In 1905, Cates bought a farm in the Woodlawn community near Mebane, also in Alamance County. From here, for the next several years, he continued to produce canned goods that were sold primarily to college cafeterias, including those of Salem, Trinity, and The University of North Carolina. Following World War I, food prices were controlled by the government, and the price of sugar was set at thirty cents a pound. Cates managed to obtain a supply of several freight car loads of this necessary ingredient, whereupon the price was reduced to ten cents a pound. The years 1919 and 1920 were critical ones, but the little company managed to survive.

Through various civic activities, Cates had made the friendship of John Sprunt Hill, an attorney in Durham who was a native of Faison in Duplin County. Hill had married into the wealthy Watts family of Durham and through attention to business had become a wealthy man. Desiring to do something for his native community of Faison, Hill persuaded Cates to move his pickle operation there, and the local farmers were soon persuaded to begin growing the variety of cucumber that was best for pickling.

After his move to Mebane in 1905, when his business prospered, Cates began to take an interest in the affairs of the community. He served as a committeeman for the Woodlawn School and also as a member of the Alamance County Board of Education from 1910 to 1914. He next served as a member of the Alamance County Board of Commissioners. He was defeated in a bid for election to the North Carolina Senate, probably because of his support of a bill passed in 1914, while he was a county commissioner, that allowed rural communities to incorporate. The Woodlawn community had incorporated in an effort to improve schools and roads, and taxes were, of necessity, raised. Cates continued to work for local improvements and, along with R. W. Scott, father of the late Governor W. Kerr Scott, was one of the prime movers in the school consolidation movement. The local school, Alexander Wilson High School, formed in 1922, was one of the earliest consolidated schools in North Carolina.

Cates was always interested in developments that would improve the life of his neighbors and fellow agriculturalists. He assisted in the organization of a number of farmers' cooperatives, the best known of which was the Guilford Dairy Cooperative. He later served as president of the North Carolina Milk Producers' Association. During the early 1900s he was active in the North Carolina Farmers' Alliance, serving as president and as a member of the executive committee that invited the Grange to organize in North Carolina. He served as a trustee of North Carolina State College in Raleigh and, following the establishment of the consolidated university system, was a member of the board of trustees of The University of North Carolina. He also served on the North Carolina State Board of Agriculture and was named a Master Farmer.
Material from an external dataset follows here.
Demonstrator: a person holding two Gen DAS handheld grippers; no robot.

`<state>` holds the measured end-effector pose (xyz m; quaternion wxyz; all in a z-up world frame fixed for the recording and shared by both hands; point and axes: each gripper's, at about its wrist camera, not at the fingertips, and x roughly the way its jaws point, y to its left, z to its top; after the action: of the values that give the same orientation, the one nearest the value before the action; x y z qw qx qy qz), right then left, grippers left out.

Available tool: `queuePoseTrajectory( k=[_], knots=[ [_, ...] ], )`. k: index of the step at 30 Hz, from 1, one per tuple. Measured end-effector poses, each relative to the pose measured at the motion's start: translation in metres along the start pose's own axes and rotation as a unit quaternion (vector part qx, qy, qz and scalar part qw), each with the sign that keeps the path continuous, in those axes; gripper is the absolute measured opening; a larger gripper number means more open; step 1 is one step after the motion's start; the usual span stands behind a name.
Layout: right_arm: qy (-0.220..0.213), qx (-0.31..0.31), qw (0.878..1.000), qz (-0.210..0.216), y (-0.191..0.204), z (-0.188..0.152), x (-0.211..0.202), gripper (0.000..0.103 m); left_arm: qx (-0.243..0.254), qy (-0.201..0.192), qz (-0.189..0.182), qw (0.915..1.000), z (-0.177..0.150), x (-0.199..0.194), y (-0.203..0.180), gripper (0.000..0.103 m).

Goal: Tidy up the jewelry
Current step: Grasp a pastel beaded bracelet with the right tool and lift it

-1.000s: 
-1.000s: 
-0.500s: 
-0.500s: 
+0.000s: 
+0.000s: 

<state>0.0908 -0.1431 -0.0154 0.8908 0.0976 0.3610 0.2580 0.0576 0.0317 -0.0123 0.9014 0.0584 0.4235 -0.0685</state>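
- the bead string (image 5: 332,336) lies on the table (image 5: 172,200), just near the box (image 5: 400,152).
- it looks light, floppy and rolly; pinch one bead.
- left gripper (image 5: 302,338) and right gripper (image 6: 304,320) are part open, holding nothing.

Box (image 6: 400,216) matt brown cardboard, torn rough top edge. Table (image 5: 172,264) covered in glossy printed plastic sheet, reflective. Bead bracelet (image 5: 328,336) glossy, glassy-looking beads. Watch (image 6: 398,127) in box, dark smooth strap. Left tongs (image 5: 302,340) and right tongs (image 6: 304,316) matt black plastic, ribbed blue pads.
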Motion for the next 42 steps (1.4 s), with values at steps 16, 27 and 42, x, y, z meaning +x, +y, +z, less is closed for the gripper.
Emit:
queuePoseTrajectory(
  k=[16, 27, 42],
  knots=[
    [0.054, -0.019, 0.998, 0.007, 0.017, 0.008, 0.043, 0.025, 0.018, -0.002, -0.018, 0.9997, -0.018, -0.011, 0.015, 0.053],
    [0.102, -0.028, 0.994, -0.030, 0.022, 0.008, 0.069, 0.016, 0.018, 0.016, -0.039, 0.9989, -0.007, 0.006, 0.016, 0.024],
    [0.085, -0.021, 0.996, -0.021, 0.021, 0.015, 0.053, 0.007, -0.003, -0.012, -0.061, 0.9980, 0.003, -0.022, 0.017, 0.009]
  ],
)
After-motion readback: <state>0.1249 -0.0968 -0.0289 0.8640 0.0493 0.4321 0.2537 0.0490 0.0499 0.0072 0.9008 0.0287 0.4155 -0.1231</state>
In 1900, Cates married Margaret ("Maggie") Pittard, the daughter of George Washington Pittard of the Grassy Creek community of Granville County. They had met while both were students at Scottsburg College. Three sons were born to them: Addis Pittard, long associated with Charles F. Cates and Sons and later president of A. P. Cates Pickle Sales Company; Chester Howard, a farmer and dairyman in Mebane; and George Henry, sales manager of Charles F. Cates and Sons Pickle Company.

Cates suffered a stroke of paralysis on 25 July 1947 during a business trip to Washington, D.C. He was a patient at Emergency Hospital in Washington and then returned home about one month before his death in Mebane. His funeral was held at Phillips Chapel Methodist Church, near Graham, and he was buried in the Bradshaw and Parrish section of the church cemetery.

References:

Addis P. Cates of Faison, personal interview.

Greensboro Daily News, scattered issues.

North Carolina State Archives (Raleigh).

Raleigh News and Observer, scattered issues.